» **WHAT YOU SHOULD DO**
For the entries below, report the number of lines where the string "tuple" appears, and only that number.

» **INFORMATION PROVIDED**
=== Section Start ===

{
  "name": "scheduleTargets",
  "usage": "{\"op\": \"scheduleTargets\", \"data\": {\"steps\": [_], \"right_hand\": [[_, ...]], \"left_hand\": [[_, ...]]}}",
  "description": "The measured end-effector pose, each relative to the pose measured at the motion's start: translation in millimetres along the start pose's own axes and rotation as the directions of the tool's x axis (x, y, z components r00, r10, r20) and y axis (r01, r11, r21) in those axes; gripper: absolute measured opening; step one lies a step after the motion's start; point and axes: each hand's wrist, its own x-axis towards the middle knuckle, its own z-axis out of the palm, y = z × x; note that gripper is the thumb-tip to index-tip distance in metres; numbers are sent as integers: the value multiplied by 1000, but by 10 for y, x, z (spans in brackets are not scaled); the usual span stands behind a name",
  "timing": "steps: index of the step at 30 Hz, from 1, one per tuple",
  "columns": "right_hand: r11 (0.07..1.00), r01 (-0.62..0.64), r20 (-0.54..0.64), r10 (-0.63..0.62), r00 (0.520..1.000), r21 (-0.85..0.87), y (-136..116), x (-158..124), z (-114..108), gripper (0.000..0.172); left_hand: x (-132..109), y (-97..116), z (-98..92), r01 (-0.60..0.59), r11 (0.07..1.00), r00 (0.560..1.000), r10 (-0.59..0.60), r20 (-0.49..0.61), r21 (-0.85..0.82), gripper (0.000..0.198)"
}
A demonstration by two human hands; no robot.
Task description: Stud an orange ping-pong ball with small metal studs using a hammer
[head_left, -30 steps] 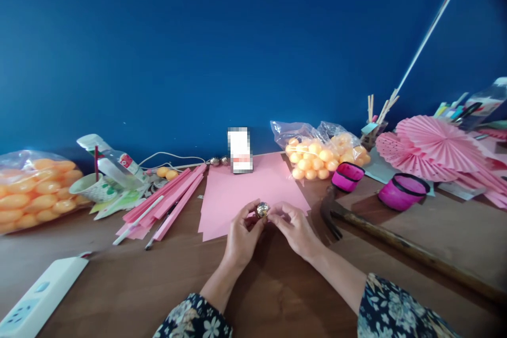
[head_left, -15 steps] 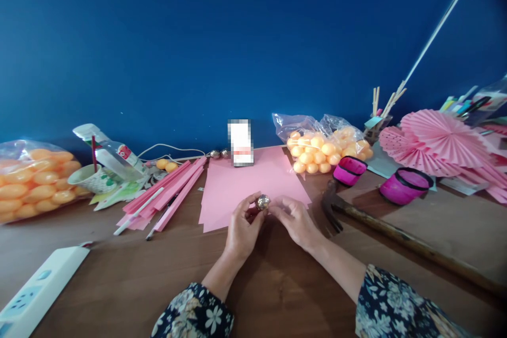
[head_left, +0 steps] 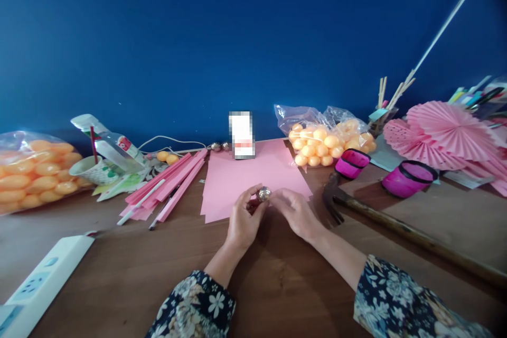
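My left hand (head_left: 246, 216) pinches a small shiny metallic ball (head_left: 263, 194) between thumb and fingers, just over the near part of the pink paper sheets (head_left: 253, 174). At the ball's right side is my right hand (head_left: 297, 212), with thumb and forefinger closed together in a pinch. Its fingertips are at or very near the ball, and anything between them is too small to make out. Two similar metallic balls (head_left: 216, 146) lie at the wall behind the paper.
Folded pink strips (head_left: 166, 190) and a power strip (head_left: 49, 274) lie left. A hammer (head_left: 396, 229), magenta bands (head_left: 410, 178) and pink paper fans (head_left: 439, 134) are right. Bags of orange balls (head_left: 317, 142) stand at the back. A blurred-out upright phone-like object (head_left: 242, 134) stands on the paper.
The whole view has shifted slightly, so things sit a little higher in the picture. Both hands keep nearly the same pose around the metallic ball.
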Motion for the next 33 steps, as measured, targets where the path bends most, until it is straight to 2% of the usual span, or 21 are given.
{"op": "scheduleTargets", "data": {"steps": [8,16,19,25,33], "right_hand": [[999,12,18,-11,1000,-50,34,-7,-8,17],[993,59,-85,-68,994,-104,56,-17,-23,12],[993,76,-105,-86,991,-95,67,-5,-23,15],[991,85,-138,-99,985,-106,91,-5,-17,14],[976,69,-204,-111,973,-206,83,-20,-15,11]], "left_hand": [[0,33,1,-15,999,1000,16,-20,43,39],[5,38,3,-3,999,999,4,-33,44,40],[2,53,10,11,999,999,-10,-36,47,40],[2,25,-3,-2,997,1000,3,-24,74,40],[10,6,-7,-18,989,1000,17,5,145,40]]}}
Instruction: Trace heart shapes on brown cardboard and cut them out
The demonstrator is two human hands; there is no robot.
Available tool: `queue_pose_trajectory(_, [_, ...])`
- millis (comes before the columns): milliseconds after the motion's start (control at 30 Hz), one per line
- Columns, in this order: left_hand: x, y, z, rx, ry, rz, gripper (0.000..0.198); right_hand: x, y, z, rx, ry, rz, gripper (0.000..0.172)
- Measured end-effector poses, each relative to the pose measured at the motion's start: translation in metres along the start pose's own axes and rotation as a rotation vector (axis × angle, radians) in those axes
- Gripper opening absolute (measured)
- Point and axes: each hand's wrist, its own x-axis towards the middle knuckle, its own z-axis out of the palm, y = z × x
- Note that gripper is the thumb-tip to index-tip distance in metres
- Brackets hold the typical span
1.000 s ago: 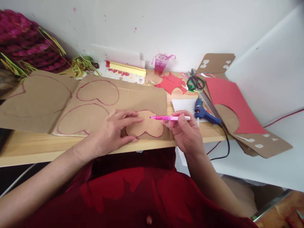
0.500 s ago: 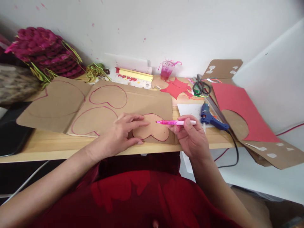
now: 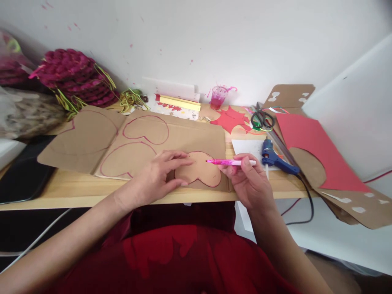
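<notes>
My right hand (image 3: pixel 252 181) grips a pink-and-white marker (image 3: pixel 228 162) between thumb and fingers. Its tip points left, over or close to the top right edge of a light brown heart-shaped cutout (image 3: pixel 200 169). My left hand (image 3: pixel 159 173) rests at the cutout's left side, thumb and fingers apart, fingertips on it. Beneath both lies a folded brown cardboard sheet (image 3: pixel 196 136) with several heart outlines drawn in dark pink. A dark line runs around the cutout's edge.
A blue glue gun (image 3: pixel 277 159), black-handled scissors (image 3: pixel 261 118) and red paper on cardboard (image 3: pixel 330 147) lie to the right. At the back stand a cup of pink liquid (image 3: pixel 217 98) and magenta knitted yarn (image 3: pixel 76 75). A black flat object (image 3: pixel 27 171) lies left.
The camera view has shifted slightly, so everything sits a little further right and lower. Both hands keep nearly the same pose, and the marker stays in my right hand.
</notes>
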Motion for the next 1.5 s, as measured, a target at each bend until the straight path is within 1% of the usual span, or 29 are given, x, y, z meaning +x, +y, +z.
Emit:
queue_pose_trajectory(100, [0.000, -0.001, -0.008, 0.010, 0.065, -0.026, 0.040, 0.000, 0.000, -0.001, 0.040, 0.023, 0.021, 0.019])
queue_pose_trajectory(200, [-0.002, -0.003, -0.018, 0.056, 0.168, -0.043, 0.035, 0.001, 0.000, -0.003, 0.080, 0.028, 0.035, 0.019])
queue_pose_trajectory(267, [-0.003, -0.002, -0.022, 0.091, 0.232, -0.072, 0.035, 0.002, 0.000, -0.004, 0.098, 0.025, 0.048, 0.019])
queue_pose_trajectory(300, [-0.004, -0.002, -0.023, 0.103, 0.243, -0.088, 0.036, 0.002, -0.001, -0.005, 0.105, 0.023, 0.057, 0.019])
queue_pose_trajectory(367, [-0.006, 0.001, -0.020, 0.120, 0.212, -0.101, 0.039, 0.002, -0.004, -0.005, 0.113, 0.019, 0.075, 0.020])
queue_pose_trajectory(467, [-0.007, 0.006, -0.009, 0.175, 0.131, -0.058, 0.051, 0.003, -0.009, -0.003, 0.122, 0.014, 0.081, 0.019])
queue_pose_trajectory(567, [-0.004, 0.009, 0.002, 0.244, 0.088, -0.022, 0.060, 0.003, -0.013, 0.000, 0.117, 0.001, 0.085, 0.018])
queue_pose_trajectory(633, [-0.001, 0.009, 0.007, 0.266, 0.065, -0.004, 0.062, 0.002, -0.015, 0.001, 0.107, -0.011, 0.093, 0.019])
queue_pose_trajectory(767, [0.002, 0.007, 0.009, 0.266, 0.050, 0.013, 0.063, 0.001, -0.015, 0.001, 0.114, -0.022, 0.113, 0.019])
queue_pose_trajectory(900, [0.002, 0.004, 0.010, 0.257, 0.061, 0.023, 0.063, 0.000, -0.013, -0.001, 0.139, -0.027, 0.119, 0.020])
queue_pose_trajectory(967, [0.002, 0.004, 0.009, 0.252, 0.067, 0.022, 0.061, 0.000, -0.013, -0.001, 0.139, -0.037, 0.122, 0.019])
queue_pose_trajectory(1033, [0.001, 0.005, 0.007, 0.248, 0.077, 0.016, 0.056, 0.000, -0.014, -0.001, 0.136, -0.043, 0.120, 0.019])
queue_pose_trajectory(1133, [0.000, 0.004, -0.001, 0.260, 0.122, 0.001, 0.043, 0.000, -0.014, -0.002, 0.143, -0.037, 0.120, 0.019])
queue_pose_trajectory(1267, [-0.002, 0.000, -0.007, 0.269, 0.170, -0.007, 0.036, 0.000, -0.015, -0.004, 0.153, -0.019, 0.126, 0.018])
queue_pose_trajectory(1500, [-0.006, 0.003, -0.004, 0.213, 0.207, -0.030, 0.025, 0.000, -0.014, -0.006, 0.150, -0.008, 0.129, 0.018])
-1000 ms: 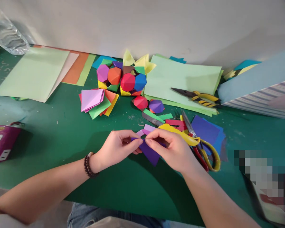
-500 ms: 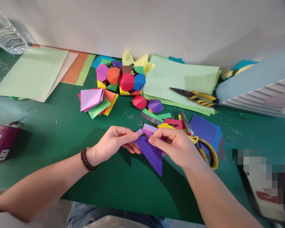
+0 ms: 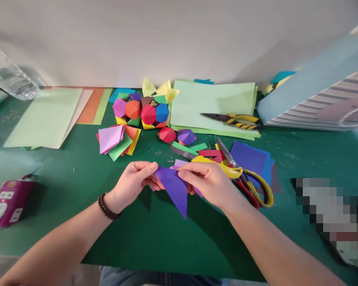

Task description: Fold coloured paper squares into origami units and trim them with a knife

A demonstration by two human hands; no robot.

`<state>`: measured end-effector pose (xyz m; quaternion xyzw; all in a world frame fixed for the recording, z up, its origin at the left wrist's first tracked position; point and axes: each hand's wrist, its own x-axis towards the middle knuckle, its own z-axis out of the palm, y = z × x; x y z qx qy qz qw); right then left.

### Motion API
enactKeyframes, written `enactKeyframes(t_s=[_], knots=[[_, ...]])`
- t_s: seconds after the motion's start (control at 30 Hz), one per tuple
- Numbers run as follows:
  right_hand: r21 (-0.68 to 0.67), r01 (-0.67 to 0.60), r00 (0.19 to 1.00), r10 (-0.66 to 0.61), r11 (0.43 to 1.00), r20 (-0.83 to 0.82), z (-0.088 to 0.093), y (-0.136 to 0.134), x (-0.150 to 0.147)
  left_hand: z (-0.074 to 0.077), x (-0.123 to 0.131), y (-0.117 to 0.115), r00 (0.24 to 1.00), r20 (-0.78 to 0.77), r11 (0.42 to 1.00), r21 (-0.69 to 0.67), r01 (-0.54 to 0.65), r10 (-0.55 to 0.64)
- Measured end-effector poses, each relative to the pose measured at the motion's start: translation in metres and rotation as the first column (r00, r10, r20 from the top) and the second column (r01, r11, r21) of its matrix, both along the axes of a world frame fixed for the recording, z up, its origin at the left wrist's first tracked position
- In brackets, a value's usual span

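A folded piece of purple paper (image 3: 175,190) is stretched between my two hands, one pointed corner hanging down. My left hand (image 3: 137,176) pinches its upper left corner between thumb and fingers. On its right side my right hand (image 3: 201,178) grips it, with lilac paper also showing around those fingers. Just behind the hands lie paper strips (image 3: 198,147) in green and red. Yellow-handled scissors (image 3: 258,184) rest beside my right wrist, next to a stack of purple and blue paper (image 3: 249,159). Part of the lilac paper is hidden by my right hand.
Faceted paper shapes (image 3: 149,114) stand near the wall, with folded coloured sheets (image 3: 111,139) before them. Pliers (image 3: 229,119) lie on pale green sheets (image 3: 209,99). A magenta box (image 3: 10,202) is at left, a clear bottle (image 3: 14,79) behind it, a paper bag (image 3: 313,91) at right.
The view has shifted. My left hand has moved from the lilac fold to the purple paper's upper left corner, and the lilac paper now shows mostly by my right hand.
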<state>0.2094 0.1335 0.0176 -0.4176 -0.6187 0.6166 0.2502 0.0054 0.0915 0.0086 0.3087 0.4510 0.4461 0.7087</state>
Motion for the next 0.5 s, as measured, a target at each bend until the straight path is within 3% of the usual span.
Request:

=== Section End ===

» **RESPONSE TO THE EXERCISE**
2